▸ Assigned task:
Take the lines below between the one holding "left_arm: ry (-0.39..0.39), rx" and the one holding "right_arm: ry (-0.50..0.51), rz", inclusive, and copy them exactly. Add nothing.

(Data records)
-=-=-=-=-
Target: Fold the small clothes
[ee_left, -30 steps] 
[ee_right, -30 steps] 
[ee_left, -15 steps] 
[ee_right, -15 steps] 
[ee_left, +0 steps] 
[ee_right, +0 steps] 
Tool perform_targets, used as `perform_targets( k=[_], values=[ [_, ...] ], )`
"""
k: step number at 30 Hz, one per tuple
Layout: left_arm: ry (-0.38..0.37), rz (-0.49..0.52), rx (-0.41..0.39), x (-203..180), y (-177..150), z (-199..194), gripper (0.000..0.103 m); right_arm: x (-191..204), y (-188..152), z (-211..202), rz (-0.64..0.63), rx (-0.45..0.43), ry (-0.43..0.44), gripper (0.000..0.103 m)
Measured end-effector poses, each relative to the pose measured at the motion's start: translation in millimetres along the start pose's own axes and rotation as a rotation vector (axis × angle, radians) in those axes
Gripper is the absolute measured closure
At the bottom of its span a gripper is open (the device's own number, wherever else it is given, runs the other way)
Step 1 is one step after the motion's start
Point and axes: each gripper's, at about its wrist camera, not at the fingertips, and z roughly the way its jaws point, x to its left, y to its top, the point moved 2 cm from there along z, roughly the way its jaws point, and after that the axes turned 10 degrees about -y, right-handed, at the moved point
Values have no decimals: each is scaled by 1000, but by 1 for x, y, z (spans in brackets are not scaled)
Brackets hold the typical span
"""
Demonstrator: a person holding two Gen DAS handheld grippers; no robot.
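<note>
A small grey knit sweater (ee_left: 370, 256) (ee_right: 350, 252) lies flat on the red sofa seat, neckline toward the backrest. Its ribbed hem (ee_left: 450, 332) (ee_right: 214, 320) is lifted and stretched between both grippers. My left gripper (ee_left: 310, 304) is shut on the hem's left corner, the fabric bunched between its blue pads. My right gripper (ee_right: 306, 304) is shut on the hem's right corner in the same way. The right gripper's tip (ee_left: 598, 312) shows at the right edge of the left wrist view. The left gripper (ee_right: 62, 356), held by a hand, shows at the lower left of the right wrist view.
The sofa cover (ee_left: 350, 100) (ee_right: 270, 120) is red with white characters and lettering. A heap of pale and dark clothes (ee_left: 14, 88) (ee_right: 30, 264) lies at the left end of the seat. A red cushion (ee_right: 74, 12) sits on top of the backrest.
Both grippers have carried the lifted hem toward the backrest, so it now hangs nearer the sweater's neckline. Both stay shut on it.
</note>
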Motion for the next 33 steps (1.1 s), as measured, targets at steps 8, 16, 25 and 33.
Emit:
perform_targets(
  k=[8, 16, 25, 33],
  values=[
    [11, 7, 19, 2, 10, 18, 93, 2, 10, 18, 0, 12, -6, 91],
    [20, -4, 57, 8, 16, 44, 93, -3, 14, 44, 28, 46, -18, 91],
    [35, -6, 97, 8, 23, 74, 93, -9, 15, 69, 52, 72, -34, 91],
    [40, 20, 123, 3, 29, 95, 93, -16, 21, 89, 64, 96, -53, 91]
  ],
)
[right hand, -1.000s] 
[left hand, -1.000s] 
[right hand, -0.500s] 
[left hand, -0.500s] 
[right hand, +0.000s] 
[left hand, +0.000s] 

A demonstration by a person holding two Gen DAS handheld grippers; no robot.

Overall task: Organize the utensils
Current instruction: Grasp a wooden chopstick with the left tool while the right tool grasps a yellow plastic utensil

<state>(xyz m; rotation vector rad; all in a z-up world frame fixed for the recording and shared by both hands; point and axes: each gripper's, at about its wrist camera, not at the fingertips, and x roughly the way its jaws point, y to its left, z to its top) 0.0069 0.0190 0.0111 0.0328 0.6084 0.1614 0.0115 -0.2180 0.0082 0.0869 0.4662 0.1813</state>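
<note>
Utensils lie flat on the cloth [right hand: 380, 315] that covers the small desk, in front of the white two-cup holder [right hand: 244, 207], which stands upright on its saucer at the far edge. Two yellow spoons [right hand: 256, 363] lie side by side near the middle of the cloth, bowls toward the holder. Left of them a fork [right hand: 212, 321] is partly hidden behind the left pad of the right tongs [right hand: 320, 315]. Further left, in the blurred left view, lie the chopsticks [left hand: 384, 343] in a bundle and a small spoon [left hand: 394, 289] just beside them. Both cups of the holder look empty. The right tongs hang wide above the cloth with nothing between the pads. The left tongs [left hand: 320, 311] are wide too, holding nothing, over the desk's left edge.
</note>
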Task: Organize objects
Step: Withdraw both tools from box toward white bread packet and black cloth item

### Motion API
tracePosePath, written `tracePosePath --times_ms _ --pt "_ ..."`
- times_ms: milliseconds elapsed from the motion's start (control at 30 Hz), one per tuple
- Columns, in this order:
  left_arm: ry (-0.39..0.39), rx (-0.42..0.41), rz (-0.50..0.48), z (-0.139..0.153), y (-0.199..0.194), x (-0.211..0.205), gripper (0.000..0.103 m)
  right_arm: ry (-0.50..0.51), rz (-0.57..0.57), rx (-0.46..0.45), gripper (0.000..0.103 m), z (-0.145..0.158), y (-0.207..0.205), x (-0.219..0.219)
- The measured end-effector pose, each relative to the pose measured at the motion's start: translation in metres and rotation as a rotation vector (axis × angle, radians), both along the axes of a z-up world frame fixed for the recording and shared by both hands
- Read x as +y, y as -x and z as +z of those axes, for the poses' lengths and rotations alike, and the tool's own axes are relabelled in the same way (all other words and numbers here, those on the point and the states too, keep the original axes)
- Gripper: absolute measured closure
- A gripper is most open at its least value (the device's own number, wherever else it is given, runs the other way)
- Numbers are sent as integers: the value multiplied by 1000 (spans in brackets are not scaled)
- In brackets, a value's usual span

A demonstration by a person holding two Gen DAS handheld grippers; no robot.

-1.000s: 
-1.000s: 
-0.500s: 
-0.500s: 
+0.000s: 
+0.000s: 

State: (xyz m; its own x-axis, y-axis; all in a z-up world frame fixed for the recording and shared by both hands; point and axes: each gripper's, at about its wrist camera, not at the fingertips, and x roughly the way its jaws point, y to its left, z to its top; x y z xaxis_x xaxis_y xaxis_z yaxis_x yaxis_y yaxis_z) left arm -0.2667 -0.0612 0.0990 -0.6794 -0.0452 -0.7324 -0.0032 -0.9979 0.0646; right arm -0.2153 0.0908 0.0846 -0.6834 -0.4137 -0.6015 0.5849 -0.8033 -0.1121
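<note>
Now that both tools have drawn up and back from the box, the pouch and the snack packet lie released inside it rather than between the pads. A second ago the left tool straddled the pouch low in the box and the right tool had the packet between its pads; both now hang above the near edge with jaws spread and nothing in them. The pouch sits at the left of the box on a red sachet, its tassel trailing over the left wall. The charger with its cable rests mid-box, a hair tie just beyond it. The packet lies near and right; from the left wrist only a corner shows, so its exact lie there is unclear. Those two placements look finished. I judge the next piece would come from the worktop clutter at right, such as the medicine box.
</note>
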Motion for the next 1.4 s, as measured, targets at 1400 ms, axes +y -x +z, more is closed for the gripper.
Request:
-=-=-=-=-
▸ Answer to the exercise:
  left_arm: ry (-0.39..0.39), rx (-0.42..0.41), rz (-0.50..0.48), z (-0.139..0.153), y (-0.199..0.194), x (-0.211..0.205), gripper (0.000..0.103 m)
  right_arm: ry (-0.50..0.51), rz (-0.57..0.57), rx (-0.46..0.45), gripper (0.000..0.103 m), z (-0.145..0.158), y (-0.207..0.205), x (-0.219..0.219)

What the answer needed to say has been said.